San Francisco Giants (1987–1996)
Williams was drafted by the San Francisco Giants in the first round (the 3rd pick) of the 1986 pro baseball draft. Williams began his major league career in 1987 primarily as a shortstop for the Giants while playing some games at third base also. He played both shortstop and third base until the 1990 season when he became the starting third baseman for the Giants and went on to lead the National League in Runs Batted In with 122 while making the National League All Star team. Despite suffering from several leg injuries and some lower-back ailments, Williams was an excellent fielder at third base, and a dangerous and productive hitter. As a third baseman, Williams had good reflexes and excellent hands, with a quick release and strong, accurate arm. During his career, he earned four Gold Glove Awards, all between 1991 and 1997.
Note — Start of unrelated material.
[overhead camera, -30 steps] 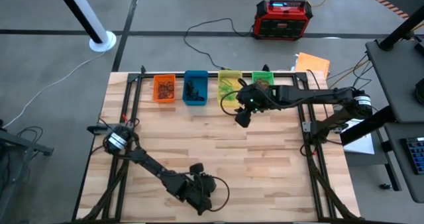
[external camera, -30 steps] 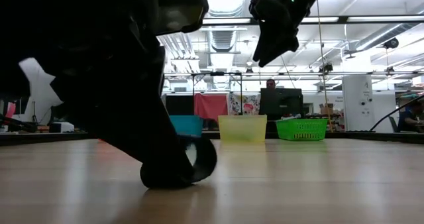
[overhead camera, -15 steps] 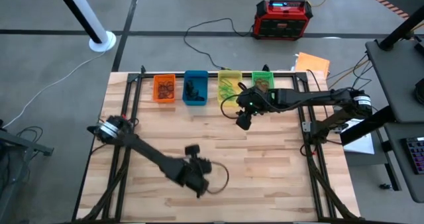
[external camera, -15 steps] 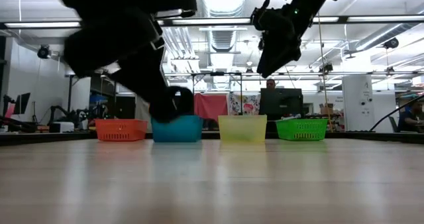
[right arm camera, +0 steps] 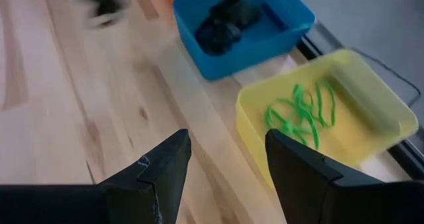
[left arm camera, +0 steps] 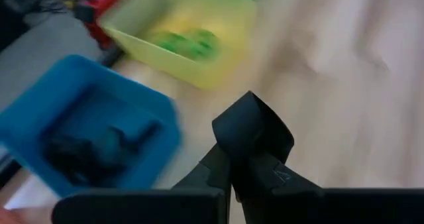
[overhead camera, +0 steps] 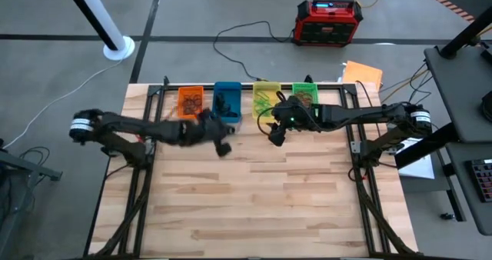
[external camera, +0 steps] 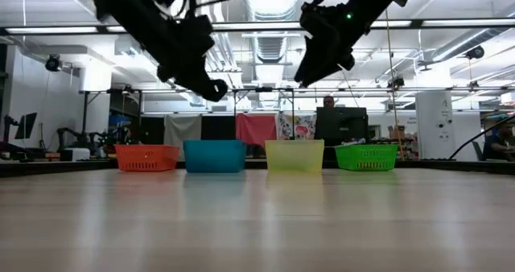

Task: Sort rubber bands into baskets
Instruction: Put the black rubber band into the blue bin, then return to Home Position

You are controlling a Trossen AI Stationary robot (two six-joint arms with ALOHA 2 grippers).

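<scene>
Four baskets stand in a row at the table's far edge: orange [overhead camera: 191, 103], blue [overhead camera: 226, 101], yellow [overhead camera: 266, 98] and green [overhead camera: 304, 94]. Black rubber bands [right arm camera: 225, 18] lie in the blue basket [right arm camera: 246, 26], and green ones [right arm camera: 301, 114] in the yellow basket [right arm camera: 326, 121]. My left gripper [overhead camera: 222, 147] hangs above the wood just in front of the blue basket [left arm camera: 86, 141], shut [left arm camera: 252, 128]; no band shows between its fingers. My right gripper [overhead camera: 274, 135] hovers open [right arm camera: 225, 161] in front of the yellow basket.
A red-black box [overhead camera: 329, 21] with cables sits on the floor beyond the table, and an orange sheet [overhead camera: 363, 74] lies at the far right corner. Black frame rails [overhead camera: 146, 175] run along both table sides. Bare wood [overhead camera: 254, 206] spreads over the near half.
My left gripper has risen off the near part of the table and swung fast toward the far edge, ending in front of the blue basket. Its fingers have come together on the way.
</scene>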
A hitter with exceptional power, six times he hit more than 30 home runs in a season as a Giant, with more than 90 runs batted in. His best season was 1994 when he hit a National League-best 43 home runs and had an impressive 96 runs batted in (RBI) in only 112 games as the Major League Baseball season was shortened by nearly one-third because of a season-ending strike by Major League baseball players. He was on pace to challenge the single season home run record of 61, at the time held by Roger Maris, with his 43 home runs in 115 games projecting to 60.6 home runs at season's end. Williams finished second in the voting for the National League Most Valuable Player Award that year behind first baseman Jeff Bagwell of the Houston Astros.

Cleveland Indians (1997)
Williams was traded to Cleveland after the 1996 season in a six-player trade that worked out for both teams; the Giants received future NL MVP Jeff Kent in the deal.

In 1997, while Williams' streak of three straight All-Star selections ended, he exceeded 30 HRs and 100 RBIs and won a Gold Glove and Silver Slugger, all for the first time since 1994. He also helped lead Cleveland to its second American League pennant in three years, although the Indians lost the World Series in seven games to the Florida Marlins. After his divorce from his first wife Tracie, Williams requested and received a trade to the Arizona Diamondbacks to be closer to his children.
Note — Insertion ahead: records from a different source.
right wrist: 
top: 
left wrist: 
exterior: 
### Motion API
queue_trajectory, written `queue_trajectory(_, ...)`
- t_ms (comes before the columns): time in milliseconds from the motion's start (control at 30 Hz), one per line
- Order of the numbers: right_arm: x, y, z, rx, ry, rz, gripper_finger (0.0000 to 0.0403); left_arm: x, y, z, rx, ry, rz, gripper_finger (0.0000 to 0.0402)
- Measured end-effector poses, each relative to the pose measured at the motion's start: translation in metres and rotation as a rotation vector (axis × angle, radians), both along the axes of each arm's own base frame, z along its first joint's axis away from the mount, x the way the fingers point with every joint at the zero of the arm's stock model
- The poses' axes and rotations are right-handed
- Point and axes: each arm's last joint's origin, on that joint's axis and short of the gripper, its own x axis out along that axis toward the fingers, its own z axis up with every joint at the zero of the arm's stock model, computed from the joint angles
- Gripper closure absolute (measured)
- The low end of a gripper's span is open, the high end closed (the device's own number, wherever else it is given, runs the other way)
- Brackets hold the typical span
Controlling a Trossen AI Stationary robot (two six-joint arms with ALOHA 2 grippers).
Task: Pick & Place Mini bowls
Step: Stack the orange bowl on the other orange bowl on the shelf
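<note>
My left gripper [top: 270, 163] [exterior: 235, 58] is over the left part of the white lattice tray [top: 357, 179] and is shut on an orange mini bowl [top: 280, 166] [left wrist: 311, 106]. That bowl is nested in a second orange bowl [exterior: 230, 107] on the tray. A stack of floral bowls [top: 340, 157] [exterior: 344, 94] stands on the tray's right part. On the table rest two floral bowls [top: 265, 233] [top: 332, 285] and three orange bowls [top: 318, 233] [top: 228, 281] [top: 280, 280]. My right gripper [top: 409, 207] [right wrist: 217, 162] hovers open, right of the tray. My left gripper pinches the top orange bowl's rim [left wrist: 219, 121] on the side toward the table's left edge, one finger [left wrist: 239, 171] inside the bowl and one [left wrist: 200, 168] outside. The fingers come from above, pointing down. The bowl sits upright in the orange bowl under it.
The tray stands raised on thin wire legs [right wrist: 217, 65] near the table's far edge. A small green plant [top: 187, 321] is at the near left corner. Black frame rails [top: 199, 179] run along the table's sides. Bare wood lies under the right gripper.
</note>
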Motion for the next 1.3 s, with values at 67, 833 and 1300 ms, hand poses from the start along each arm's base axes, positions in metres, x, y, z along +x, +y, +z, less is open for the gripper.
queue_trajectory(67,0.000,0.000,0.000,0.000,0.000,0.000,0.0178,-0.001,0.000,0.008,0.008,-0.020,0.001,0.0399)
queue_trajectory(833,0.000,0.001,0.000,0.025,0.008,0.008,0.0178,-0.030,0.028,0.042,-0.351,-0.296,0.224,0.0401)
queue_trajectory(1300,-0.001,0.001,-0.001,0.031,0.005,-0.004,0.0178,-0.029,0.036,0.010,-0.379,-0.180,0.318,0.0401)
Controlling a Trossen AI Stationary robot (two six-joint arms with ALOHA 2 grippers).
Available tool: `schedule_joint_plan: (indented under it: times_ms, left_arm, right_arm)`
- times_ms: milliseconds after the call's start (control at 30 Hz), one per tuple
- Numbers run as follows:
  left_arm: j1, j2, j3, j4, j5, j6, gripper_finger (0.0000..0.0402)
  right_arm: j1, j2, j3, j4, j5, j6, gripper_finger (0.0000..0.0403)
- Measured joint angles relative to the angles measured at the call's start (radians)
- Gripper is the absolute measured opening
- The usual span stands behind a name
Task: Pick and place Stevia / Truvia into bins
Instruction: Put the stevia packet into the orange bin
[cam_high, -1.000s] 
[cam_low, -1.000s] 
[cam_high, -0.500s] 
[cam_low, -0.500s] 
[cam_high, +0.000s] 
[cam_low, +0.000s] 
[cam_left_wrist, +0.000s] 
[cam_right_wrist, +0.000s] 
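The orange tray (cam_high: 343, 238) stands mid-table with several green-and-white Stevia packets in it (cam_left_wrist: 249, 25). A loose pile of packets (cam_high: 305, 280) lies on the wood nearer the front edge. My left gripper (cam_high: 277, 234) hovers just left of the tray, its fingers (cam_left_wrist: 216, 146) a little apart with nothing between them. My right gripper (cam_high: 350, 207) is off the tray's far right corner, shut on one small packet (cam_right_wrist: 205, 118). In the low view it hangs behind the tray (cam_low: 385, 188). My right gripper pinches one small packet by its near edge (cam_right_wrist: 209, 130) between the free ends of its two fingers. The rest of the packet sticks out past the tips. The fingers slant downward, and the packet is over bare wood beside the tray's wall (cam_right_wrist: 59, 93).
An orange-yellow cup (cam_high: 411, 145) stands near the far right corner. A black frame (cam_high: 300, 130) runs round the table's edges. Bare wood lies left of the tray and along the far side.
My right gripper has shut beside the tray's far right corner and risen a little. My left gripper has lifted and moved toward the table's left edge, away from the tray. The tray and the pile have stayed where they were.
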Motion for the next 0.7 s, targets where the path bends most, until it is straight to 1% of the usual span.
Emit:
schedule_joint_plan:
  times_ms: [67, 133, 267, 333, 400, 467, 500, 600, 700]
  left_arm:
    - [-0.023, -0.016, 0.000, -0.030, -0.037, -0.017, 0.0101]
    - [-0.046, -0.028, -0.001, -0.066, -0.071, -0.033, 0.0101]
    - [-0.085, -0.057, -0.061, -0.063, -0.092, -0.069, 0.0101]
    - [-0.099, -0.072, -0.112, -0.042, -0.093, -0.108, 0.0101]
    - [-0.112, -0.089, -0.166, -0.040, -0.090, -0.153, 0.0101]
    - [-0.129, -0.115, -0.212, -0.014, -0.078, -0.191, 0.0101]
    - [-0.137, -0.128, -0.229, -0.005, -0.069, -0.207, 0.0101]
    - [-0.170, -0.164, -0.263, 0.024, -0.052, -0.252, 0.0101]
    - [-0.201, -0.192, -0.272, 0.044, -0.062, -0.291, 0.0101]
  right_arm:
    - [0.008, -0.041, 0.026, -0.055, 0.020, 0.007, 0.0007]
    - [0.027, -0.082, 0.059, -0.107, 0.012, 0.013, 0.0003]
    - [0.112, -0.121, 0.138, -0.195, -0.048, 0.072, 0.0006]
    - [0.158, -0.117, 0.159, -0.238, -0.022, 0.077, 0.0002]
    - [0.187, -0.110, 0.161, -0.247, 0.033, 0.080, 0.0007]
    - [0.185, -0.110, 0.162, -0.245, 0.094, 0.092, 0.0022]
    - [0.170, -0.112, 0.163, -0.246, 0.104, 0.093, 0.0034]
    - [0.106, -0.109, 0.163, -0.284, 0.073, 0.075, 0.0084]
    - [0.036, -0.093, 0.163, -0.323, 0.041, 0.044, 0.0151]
Arizona Diamondbacks (1998–2003)

Williams was an original member of the Arizona Diamondbacks from the club's inaugural season in 1998. He holds the Diamondbacks record for the most RBIs in one season with a total of 142 during 1999; the record has since been tied by Luis Gonzalez in 2001, but has never been exceeded.

Williams was a partial owner of the Diamondbacks, and carried the title of "Special Assistant to the General Partner". Williams occasionally also served as color commentator during Diamondbacks radio and television broadcasts, and also assisted in coaching and with player personnel matters.

Williams was hired in November 2009 by the Diamondbacks to be the first base coach for 2010. Williams moved from first base coach to third base coach for the 2011 season, while working under first-year manager Kirk Gibson.

Managerial career

Washington Nationals (2014–2015)
On October 31, 2013, the Washington Nationals announced that they had hired Williams to replace Davey Johnson as their manager for the 2014 season. Prior to the 2015 season, the Nationals exercised an option to extend Williams through the 2016 season.
Williams managed the Nationals to a NL East division title and the playoffs, but lost the NLDS to the San Francisco Giants. Williams was named the 2014 National League Manager of the Year.

On October 5, 2015, the Nationals terminated Williams after a disappointing season where they were World Series favorites and failed to make the postseason. He finished with a record of 179 wins and 145 losses.

Kia Tigers (2020–2021)
Williams joined the Kia Tigers of the KBO League, becoming their first American-born manager before the 2020 season. On November 5, 2021, it was announced that Williams would not be returning to the team in 2022 after the club finished in ninth place with a 58–75 record in 2021.

Managerial record

Coaching career
Williams coached for the Arizona Diamondbacks from 2010 through 2014 before he managed the Washington Nationals in 2014 and 2015. He was hired as the Oakland Athletics' third base coach in November 2017, staying with them through the 2019 season.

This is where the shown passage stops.